# Trying to get dose right using Metracide 14 insteasd of Excel



## JohnnyR711 (Apr 27, 2012)

I recently read that the basic carbon ingredient in Metracide 14 was better and cheaper than dosing a non CO2 planted tank with Seachem Flourish Excel. I was nearly out of Excel so I purchased a gallon of Metracide and checked with a related calculator to mix the Metracide with Distilled water before dosing. This calculator is based upon the size of the container used.
I am seeking to find out how much of this mixture I should add to my 40 gallon breeder on a daily basis because I used to dose 5 - 10 ml of Excel 6 days a week.

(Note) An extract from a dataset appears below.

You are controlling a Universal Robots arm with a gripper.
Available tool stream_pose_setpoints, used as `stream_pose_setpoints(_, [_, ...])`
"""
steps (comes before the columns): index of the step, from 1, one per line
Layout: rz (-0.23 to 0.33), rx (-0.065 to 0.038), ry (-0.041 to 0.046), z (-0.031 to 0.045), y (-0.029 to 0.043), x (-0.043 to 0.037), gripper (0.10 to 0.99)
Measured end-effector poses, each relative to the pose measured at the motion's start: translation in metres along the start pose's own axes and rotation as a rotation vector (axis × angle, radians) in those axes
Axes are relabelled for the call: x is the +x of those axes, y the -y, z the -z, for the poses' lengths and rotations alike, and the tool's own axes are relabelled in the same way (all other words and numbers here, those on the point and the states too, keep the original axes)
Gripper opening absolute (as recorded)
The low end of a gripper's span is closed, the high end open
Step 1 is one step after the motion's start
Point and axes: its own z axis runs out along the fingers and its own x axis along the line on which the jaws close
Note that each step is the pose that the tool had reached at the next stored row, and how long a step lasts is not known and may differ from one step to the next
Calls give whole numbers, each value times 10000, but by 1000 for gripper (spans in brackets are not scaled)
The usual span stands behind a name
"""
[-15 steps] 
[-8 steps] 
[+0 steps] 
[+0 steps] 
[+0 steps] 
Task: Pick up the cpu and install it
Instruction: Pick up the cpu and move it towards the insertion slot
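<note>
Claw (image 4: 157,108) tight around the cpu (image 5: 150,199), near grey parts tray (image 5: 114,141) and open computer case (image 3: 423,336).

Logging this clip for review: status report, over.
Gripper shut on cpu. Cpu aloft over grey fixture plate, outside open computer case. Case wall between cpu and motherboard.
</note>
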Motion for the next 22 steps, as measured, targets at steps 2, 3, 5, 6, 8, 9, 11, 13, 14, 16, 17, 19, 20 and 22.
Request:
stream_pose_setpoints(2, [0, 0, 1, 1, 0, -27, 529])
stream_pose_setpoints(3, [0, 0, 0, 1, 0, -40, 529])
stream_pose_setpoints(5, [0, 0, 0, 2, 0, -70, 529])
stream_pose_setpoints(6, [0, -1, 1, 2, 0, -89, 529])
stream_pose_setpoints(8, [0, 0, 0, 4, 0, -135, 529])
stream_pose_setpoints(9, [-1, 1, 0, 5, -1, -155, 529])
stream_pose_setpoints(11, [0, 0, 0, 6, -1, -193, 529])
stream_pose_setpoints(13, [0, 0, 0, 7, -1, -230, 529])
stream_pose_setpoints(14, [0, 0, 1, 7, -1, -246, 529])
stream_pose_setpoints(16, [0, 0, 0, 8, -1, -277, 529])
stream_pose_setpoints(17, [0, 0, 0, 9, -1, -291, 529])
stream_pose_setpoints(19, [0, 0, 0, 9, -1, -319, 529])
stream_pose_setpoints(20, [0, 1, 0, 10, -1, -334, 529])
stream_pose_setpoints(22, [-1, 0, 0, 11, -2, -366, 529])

I am a bit confused because someone also stated that one can use less because the carbon ingredient is more concentrated in Metracide so half the amount can be dosed. Does that sound correct 2.5 - 5 ml a dose???
Thanks to all members who choose to respond.


----------



## Aquaticz (May 22, 2009)

If you use wet's calculator and dilute with distilled water then you dose it just like excel


Sent from my iPad using Tapatalk HD


----------



## JohnnyR711 (Apr 27, 2012)

Thanks Aquaticz that is the consensus so far. By diluting the Metracide as per wet's calculator one should achieve an Excel like carbon solution so I will go ahead and follow the Excel dosing directions .


----------



## Zapins (Jul 28, 2004)

Where is wet's calculator? I'd like to have a look at it.


----------



## Crispino Ramos (Mar 21, 2008)

I just dose one milliliter (using a syringe) per 20 gallons three times a week.


----------



## OTPT (Sep 27, 2010)

Zapins said:


> Where is wet's calculator? I'd like to have a look at it.


http://rota.la/glut/ [smilie=r:


----------